ミオは筋肉中を表し、筋肉中に多く含まれる。水溶性物質。体内合成可能、ほとんどまかなえる。神経細胞膜の含まれていて脳に栄養供給しやすくしている。脂肪の流れを良くし肝臓にたまらない働きがある。オレンジ、スイカなど果物、サツマイモ、トマト等に含まれる。

f)オロット酸

牛乳から分離された水溶性物質。生物の成長因子で人の体内で合成できる。脂肪肝や肝臓病で治療研究中。

g)カルニチン

水溶性。ある種の穀物害虫の発育に欠かせない。ビタミンCの働きでリジンから合成されることがわかった。利尿作用、血圧降下、胃分泌促進などの薬理作用がある。

h)p-アミノ安息香酸(PABA)

大腸菌などによる腸炎、膀胱炎、腎盂炎などの感染症治療に用いるサルファ剤はp-アミノ安息香酸に拮抗して働く。感染症の増殖を阻止する。PABAは大腸菌などの部生物の発育に不可欠な物質であることがわかった。葉酸から合成される。

i)フラボノイド(毛細血管浸透性因子)

レモンから分離。毛細血管の透過性を抑える作用がある。ルチン、ペスペリジン、エリオシトリン、ケルセチンなど一連のものがフラボノイドと呼ばれる。ビタミンCの吸収を助けたり酸化を防ぐ効果やビタミンCに協力して毛細血管を丈夫にする。植物の葉や花、ぶどうの赤色に広く含まれる天然色素で数千種類がある。ミントやセージ、ハーブ類に多く含有。
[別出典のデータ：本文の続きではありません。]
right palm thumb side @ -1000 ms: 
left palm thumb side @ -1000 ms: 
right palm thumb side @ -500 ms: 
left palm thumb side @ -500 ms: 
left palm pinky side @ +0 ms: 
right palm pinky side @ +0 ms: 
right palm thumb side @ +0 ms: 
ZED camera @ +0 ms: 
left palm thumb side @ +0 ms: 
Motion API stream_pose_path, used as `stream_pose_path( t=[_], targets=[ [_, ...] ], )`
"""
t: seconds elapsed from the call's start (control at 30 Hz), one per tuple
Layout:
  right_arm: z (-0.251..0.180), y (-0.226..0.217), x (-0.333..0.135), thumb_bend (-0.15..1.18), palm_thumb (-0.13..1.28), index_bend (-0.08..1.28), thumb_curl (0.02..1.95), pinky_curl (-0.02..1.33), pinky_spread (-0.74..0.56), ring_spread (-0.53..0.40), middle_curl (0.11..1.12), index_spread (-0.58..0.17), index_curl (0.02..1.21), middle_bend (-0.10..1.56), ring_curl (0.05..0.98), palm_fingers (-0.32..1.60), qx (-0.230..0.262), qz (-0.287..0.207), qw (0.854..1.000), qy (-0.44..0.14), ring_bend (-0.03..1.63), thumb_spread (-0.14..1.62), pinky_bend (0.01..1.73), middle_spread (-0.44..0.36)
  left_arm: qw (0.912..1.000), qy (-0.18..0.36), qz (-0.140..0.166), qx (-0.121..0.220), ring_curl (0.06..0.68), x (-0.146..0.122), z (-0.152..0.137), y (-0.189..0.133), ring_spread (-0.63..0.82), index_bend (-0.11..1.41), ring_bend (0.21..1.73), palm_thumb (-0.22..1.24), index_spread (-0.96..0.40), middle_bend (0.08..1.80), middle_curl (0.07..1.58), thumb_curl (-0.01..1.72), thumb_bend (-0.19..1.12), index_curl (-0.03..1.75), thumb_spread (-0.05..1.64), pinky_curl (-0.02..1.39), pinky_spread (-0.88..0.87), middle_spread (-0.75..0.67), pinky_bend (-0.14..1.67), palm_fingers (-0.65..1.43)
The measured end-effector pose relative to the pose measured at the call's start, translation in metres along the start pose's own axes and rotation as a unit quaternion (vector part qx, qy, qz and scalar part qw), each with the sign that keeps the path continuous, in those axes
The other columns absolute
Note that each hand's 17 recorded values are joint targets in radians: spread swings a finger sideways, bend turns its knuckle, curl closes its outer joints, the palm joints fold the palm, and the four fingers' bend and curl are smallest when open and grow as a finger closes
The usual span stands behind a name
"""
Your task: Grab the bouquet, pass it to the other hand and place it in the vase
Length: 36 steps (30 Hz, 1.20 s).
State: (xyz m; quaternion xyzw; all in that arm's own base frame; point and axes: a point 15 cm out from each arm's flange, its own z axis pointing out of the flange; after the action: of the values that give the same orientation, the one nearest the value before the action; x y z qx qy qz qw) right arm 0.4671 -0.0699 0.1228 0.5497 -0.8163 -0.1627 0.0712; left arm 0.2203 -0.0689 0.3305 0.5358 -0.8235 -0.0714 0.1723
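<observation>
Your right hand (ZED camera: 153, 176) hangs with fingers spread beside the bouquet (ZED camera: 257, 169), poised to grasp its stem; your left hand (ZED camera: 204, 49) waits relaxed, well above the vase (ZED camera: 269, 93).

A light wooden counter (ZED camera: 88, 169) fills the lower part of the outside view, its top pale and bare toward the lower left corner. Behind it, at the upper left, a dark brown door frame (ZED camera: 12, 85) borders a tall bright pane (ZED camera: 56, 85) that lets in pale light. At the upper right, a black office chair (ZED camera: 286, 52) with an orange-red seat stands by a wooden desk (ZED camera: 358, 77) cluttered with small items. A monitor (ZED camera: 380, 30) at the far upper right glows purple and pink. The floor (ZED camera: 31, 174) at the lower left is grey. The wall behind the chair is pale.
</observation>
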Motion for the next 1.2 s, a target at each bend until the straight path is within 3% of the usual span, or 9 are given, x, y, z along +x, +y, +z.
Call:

みかんの皮(陳皮)、どくだみ、クズ(葛根)に多く含まれる。

j)ビタミンU

キャベツから分離されたアミノ酸の一種。胃酸の分泌を抑える薬理作用がある。

k)ピロロキノリンキノン(PQQ)

微生物がエネルギーを産生する際に働く、グルコース脱水素酵素などの補酵素となる物質。欠乏症が存在しない。高等生物には重要と言われている。